Enfin, du fait des propriétés protectrices du TiO2 contre les UV-A-(315 nm-400 nm), des nanoparticules de TiO2 sont intégrées aux produits cosmétiques, notamment les écrans solaires, afin d’absorber la gamme des UV-A- pouvant engendrer des espèces oxydantes au sein des cellules cutanées et par suite provoquer le cancer de la peau [144], [145]. Tandis qu’en teinturerie, malgré ses bonnes capacités de blanchissement (transparence dans le domaine du visible), il est conseillé de limiter l’usage du TiO2 dans les peintures. En effet, étant un matériau photo-actif dans le domaine des UV, le TiO2 cause la dégradation des molécules organiques contenues dans les colorants [146].

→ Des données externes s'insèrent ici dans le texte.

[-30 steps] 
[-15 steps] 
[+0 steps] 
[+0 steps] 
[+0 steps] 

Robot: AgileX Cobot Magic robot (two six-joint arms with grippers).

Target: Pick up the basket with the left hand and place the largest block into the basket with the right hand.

Dans ces travaux de thèse, le TiO2 présente un intérêt comme anode dans la photo-électrolyse de l’eau pour la génération d’hydrogène (comme déjà évoqué dans la partie I.1). Cette application connaît actuellement une révolution dans le domaine de l’énergie. Le TiO2 présente l’énergie de bande interdite la plus convenable pour la génération d’hydrogène à partir de la photodissociation de l’eau. Les travaux les plus récents ont été menés par Liu et al. dans des systèmes à base de photo-anodes en nanotubes de TiO2 décorés par du nitrure de carbone (g-C3N4) [10]. La jonction entre le nitrure de carbone et le TiO2 a diminué le taux de recombinaison des paires électron-trou photo-générées et a accéléré leur migration vers la surface. Il faut également citer les travaux de Chai et al. [147] et ceux de Han et al. [148] sur les photo-anodes 3D à base d’hématite-TiO2 dans lesquelles les trous générés sont facilement transférés à l’interface électrode-électrolyte par le biais de α-Fe2O3.